Tencent's plan includes the reduction of carbon emissions from power consumption in data centers and buildings, as well as the reduction of indirect carbon emissions from the supply chain, such as infrastructure materials, purchased servers, and energy use in company-leased data centers, according to Xu Hao, the company's vice president of sustainable social value.
Meanwhile, more tech companies are trying to drive change toward a low-carbon society by fostering open innovation and knowledge sharing and leveraging the reach and influence of their platforms and products.
Lenovo, the world's largest PC manufacturer, has developed a liquid cooling technology for data centers. It can reduce energy consumption by up to 40 percent while maintaining performance.
At Lenovo's manufacturing base in Hefei, Anhui Province, where one out of every eight PCs sold globally is made, the company deploys a system to improve production efficiency and reduce idle time, saving more than 2,696 MWh of electricity annually. The annual saving of electricity translates to an emission reduction of 2,000 tonnes of carbon dioxide, an impact comparable to planting 110,000 trees per year.
Carbon capture, utilization, and storage (CCUS), or carbon capture and storage (CCS), is a set of technologies used to strip carbon dioxide from industrial waste gases or directly from the atmosphere.
Tencent is rolling out a pilot CCUS project in China with Iceland's Carbfix, which provides a natural and permanent storage solution by turning carbon dioxide into the stone underground in less than two years.
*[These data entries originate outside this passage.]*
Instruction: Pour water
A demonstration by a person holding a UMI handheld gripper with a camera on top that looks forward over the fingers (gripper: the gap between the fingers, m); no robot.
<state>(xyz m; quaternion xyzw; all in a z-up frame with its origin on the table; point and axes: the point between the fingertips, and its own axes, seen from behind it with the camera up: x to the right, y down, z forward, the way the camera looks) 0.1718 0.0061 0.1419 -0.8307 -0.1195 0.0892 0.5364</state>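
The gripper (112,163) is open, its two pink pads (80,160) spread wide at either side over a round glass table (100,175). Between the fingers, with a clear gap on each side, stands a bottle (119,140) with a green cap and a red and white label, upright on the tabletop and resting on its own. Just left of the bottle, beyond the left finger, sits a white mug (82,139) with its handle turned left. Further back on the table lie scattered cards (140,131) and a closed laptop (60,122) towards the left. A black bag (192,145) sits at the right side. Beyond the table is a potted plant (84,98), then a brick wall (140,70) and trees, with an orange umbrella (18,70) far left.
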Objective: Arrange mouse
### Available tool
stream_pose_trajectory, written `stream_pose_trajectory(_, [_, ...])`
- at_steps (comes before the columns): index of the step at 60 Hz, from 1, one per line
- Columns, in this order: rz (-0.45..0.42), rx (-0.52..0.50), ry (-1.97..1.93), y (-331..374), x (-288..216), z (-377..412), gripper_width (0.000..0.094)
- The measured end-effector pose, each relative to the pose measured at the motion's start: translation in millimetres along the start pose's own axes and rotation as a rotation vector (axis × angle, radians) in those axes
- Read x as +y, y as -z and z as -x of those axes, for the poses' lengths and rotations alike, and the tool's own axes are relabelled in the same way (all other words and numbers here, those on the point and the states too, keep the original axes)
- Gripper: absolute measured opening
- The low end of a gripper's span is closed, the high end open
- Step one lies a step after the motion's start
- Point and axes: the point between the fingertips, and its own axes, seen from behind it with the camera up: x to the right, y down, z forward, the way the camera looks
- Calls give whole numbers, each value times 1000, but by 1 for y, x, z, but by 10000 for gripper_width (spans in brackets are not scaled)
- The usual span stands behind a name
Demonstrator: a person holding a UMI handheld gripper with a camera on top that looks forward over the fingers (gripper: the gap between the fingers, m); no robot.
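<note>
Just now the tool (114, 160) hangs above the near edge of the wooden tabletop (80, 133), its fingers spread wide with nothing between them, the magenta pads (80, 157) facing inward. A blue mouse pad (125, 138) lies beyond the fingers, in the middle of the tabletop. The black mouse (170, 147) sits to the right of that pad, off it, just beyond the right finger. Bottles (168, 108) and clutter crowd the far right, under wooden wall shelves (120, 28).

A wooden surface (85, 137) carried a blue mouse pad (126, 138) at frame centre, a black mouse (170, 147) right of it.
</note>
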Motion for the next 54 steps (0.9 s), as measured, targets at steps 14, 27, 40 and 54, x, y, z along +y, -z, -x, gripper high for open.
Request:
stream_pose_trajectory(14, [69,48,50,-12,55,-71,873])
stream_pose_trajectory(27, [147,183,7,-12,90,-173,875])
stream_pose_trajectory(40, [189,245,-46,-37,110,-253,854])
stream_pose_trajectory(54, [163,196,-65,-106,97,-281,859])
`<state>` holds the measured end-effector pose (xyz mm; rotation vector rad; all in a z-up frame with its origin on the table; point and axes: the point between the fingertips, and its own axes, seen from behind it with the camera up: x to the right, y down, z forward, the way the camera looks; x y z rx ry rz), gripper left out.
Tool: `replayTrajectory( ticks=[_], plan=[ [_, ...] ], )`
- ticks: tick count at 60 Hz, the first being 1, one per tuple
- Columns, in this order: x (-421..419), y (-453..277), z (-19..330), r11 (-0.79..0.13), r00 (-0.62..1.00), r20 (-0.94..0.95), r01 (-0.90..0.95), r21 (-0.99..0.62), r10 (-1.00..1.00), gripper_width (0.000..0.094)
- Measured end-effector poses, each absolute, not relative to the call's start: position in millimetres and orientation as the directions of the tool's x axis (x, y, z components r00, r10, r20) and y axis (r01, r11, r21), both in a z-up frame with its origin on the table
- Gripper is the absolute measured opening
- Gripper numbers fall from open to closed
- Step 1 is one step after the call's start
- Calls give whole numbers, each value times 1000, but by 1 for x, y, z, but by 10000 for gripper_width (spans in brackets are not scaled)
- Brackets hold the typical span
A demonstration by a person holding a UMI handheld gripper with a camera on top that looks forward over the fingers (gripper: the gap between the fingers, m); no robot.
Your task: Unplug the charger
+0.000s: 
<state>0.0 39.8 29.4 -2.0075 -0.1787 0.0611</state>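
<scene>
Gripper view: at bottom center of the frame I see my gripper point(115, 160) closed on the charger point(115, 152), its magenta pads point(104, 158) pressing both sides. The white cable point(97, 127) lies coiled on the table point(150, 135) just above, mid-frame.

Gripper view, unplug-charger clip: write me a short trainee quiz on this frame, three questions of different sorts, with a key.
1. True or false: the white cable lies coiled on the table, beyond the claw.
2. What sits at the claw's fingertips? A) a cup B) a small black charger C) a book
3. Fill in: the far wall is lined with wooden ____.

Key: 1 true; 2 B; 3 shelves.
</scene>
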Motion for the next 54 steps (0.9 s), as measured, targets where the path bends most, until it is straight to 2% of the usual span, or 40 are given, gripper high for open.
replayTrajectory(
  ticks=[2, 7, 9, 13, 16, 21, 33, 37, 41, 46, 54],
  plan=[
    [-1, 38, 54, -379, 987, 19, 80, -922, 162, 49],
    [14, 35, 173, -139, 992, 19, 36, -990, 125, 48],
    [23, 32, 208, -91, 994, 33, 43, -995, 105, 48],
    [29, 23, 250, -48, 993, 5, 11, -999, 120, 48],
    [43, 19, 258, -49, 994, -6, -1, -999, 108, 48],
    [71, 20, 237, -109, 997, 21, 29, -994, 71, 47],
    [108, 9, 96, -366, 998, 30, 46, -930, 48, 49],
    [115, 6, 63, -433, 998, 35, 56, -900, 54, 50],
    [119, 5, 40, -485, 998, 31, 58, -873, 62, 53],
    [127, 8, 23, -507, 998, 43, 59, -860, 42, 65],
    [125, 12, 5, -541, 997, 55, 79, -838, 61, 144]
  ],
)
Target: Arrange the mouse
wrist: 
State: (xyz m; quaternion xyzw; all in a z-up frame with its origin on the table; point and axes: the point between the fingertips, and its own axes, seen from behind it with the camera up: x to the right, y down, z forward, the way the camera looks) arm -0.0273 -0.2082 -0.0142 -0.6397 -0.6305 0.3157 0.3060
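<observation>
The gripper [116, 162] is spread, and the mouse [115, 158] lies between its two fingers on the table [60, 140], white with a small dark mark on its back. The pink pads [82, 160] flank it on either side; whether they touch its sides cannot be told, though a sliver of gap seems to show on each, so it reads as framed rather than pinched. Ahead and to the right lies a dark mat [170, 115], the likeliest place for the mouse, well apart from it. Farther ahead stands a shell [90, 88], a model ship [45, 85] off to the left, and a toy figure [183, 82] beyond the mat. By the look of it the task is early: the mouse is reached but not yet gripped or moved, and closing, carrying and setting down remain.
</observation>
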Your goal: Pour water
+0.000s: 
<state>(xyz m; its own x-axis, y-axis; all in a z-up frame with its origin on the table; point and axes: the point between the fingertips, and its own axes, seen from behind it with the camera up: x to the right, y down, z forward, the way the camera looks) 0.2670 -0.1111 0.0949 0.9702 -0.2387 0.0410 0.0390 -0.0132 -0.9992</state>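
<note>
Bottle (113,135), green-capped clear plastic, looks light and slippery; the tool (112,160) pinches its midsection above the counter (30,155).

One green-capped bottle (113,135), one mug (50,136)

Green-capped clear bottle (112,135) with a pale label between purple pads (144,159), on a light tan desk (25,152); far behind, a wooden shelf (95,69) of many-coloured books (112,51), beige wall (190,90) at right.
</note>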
The project will also be the first in Asia.
At the Mobile World Conference Shanghai 2021, Huawei released its zero-carbon network, which is designed to help telecom operators reduce their energy costs, increase green power generation, and realize carbon neutrality in their daily service.
Pony Ma, chairman of Tencent, has said that promoting carbon neutrality shows high-tech companies take up social responsibilities. Its meaning goes beyond the reduction of the company's carbon footprint. It is about encouraging sci-tech companies to step up innovation to push forward the net-zero shift in China.